“I HAVE A BIG MOUTH, which is how this whole thing got started.”
Tony Danza, known for his roles on the sit-coms Taxi and Who’s The Boss, found himself unemployed after a two year stint as the host of a talk show which aired between Live! with Regis and Kelly and The View. But, because of a segment, his favorite, he notes, called “School Room Makeovers,” he found himself eventually enrolled in the Teach for America training program and eventually, as part of short-lived series on A&E, found himself teaching English in a Philadelphia City High School. This book is, as the late Paul Harvey would say, “the rest of the story.”
“I’d Like to Apologize,” is a serious and honest look through the eyes of a man, though he was an actor on two hit TV shows, a star of the Broadway stage, and one time boxer, who found himself in the intimidating role of teaching a group of urban high school students who did not care about who he was in the past and among the faculty who felt that he was there for the wrong reasons and would not last. It is a story not just about education but about the environment of education that is the subject of debate and discussion, acrimonious at times, across this nation.
Yes, Danza does recite the litany of issues at the end of the book regarding education in this country. But what he does in this book is reveal the challenge and opportunity of teaching students, whether urban, suburban, or rural, who live with and in challenging circumstances but can and do learn.

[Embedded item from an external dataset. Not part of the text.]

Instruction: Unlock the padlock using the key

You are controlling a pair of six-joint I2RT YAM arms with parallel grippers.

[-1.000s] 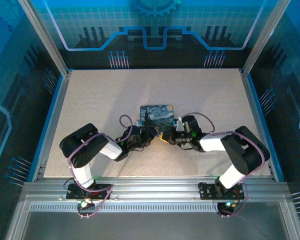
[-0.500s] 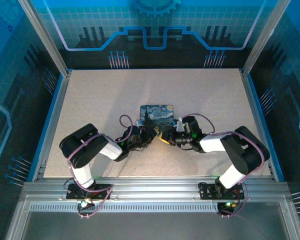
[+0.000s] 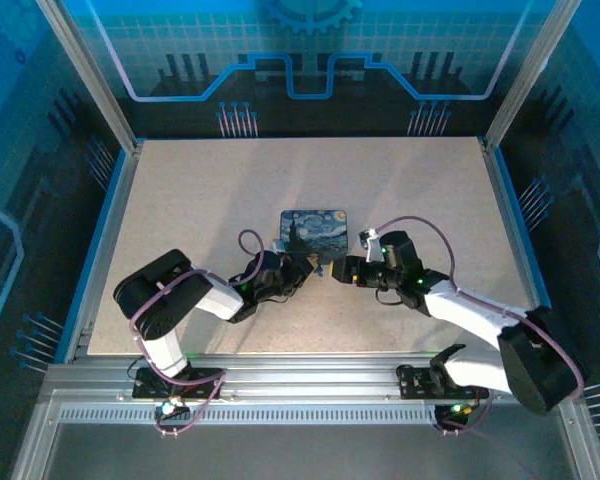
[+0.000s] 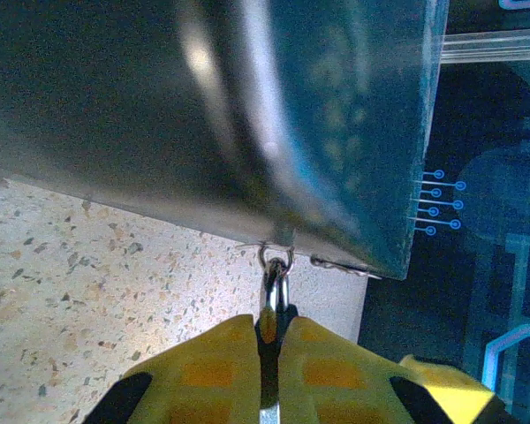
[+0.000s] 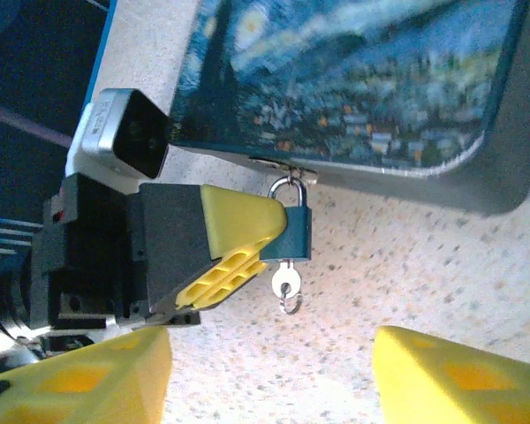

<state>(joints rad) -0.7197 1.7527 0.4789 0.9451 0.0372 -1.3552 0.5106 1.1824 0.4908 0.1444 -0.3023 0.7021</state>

The book chronicles Danza’s year in the classroom, interspersed with end of chapter segments called Teacher’s Lounge. And along the way, we watch a dancing act of motivating, cajoling, and encouraging a group of students to learn and believe they can learn. It also features the tension involved in filming a TV show that he refused to “realitize” with the result that from February to the end of the school year in June, Danza is on his own as filming ends.
What I liked about this book are the great stories of the students and Danza’s ability to bring the reader into the classroom and experience the joy, frustration, successes, failures, and setbacks of one teacher.
I rate this book a ‘great read.’
I received an uncorrected proof of this book via the Amazon Vine review program in exchange for a review of this book. I was not required to write a positive review.